Properly change our app's display name
For the Android build, edit the file: android/app/src/main/AndroidManifest.xml
<application
android:label="CoolApp"
... >AndroidManifest.xml
For the iOS build, edit the file: ios/Runner/Info.plist
<key>CFBundleDisplayName</key>
<string>CoolApp</string>Info.plist
Avoid using the default README.md file in private projects
If your target app is private, avoid using README.md as a technical document. It can inadvertently go into a build package as an asset in some rare scenarios, or be packed in the Web version. It can happen, so it is good practice to avoid it.
The best approach here is to add a "dot" to the beginning of it, like .README.md. Or even better, to add a folder at the root of your project starting with a "dot", like /.mystuff and add all private files of your project there. This will ensure that files inside of it won't be build packed.
Files and folders starting with a "dot" are just packed if we explicitly add them as assets in your pubspec.yaml.
By "private files" here, I mean technical details we want to record and share with our teams. Versioning but not including them in the final delivered packages.
By the way, never store credentials or sensitive data in your versioning system.
Do a first run
Before adding some basic dependencies to our project, let's check if everything is in place running our app for the first time.
To run an Android app, previously set up your environment following these steps from Flutter docs.
To run an iOS app in a Mac, previously set up your environment following these steps.
Then open an emulator device in your environment.
And finally, at the root folder of our project run flutter run in your terminal. A list of available devices will be shown. Choose your device emulator. Bang!
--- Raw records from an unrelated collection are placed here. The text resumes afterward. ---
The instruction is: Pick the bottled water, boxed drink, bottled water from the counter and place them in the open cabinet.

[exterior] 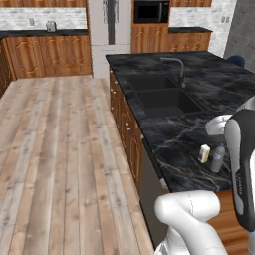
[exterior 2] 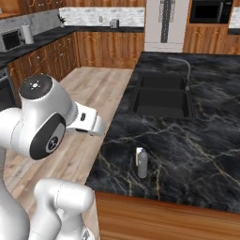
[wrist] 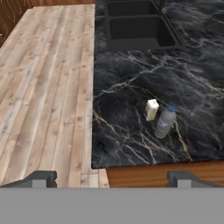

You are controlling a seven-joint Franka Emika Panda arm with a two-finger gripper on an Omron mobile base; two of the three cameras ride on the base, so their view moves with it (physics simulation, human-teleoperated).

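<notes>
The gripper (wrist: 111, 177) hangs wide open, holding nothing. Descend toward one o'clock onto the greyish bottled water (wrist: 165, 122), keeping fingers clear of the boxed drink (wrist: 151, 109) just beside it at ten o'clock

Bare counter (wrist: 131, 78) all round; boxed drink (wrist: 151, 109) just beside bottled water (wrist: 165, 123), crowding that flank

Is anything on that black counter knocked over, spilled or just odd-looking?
Nothing stands out. A water bottle and a small drink carton stand upright close together near the front edge of the counter, with no spill around them. The gripper hangs open above and in front of them, holding nothing.
</notes>
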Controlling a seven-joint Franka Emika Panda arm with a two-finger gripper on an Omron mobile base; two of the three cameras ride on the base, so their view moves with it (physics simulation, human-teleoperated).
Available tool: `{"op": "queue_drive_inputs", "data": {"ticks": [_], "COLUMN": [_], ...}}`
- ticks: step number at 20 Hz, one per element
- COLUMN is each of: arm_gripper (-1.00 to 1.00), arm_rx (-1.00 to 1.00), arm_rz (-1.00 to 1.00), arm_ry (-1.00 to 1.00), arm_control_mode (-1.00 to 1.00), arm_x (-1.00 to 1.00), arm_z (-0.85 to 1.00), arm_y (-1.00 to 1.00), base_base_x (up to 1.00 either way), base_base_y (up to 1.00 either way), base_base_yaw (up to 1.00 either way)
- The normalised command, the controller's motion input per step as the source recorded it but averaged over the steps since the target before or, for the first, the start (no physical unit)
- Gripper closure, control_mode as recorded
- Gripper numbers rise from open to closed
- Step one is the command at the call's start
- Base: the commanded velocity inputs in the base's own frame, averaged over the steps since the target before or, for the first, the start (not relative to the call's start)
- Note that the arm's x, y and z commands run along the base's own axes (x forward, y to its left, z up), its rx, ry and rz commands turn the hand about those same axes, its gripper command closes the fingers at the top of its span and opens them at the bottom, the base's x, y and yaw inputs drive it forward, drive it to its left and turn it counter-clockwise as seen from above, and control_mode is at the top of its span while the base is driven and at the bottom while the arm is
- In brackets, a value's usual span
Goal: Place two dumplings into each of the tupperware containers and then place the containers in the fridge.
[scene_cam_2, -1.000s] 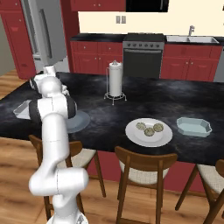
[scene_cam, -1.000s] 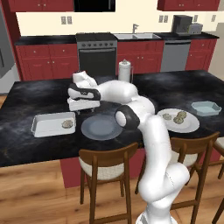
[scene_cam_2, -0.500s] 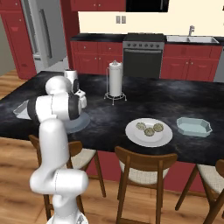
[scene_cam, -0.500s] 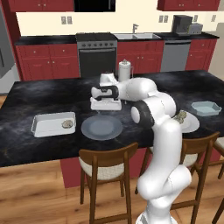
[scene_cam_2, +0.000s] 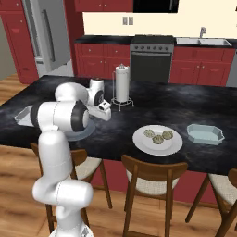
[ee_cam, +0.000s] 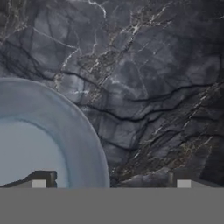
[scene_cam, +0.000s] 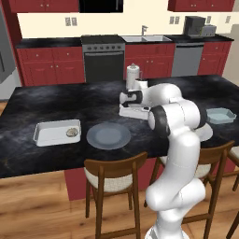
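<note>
Fingers of your gripper [ee_cam: 111, 181] stand wide apart and empty, above the counter [scene_cam: 28, 154] at the grey plate's [scene_cam: 108, 136] right rim. Left of that plate, your white tub [scene_cam: 57, 133] lies long axis left-right, one dumpling [scene_cam: 71, 132] at its right end. Three dumplings [scene_cam_2: 157, 136] sit on the white plate [scene_cam_2: 158, 140], the blue-green tub [scene_cam_2: 205, 134] just right.

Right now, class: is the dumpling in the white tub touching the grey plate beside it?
Apart. In the left base view the dumpling sits inside the white tub, and bare black counter separates the tub's wall from the grey plate.
</note>
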Motion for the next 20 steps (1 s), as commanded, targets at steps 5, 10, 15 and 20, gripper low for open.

If something did not go as planned, review the previous steps and check with AI to help you with any odd error.
No dark theme?
If you now change your simulator config to dark mode, there will be no theme change listener mechanism in our current default app to "react" to that change. In fact, there will be no dark theme code at all to handle that.
Architecting our codebase
In the next posts in these series we will change the default Flutter generated code example to create a great app skeleton for our apps to build upon.
We will make architectural additions like theming – dark, light and colored – localization (l10n), great navigation, persistence and state management patterns on top of production proof libraries.
That will turn our app into an organized, beautiful and efficient codebase for our functional features' code to grow solid upon.
The better our starting code is, the less we will need to do big refectories and more time will be available to work on what matters.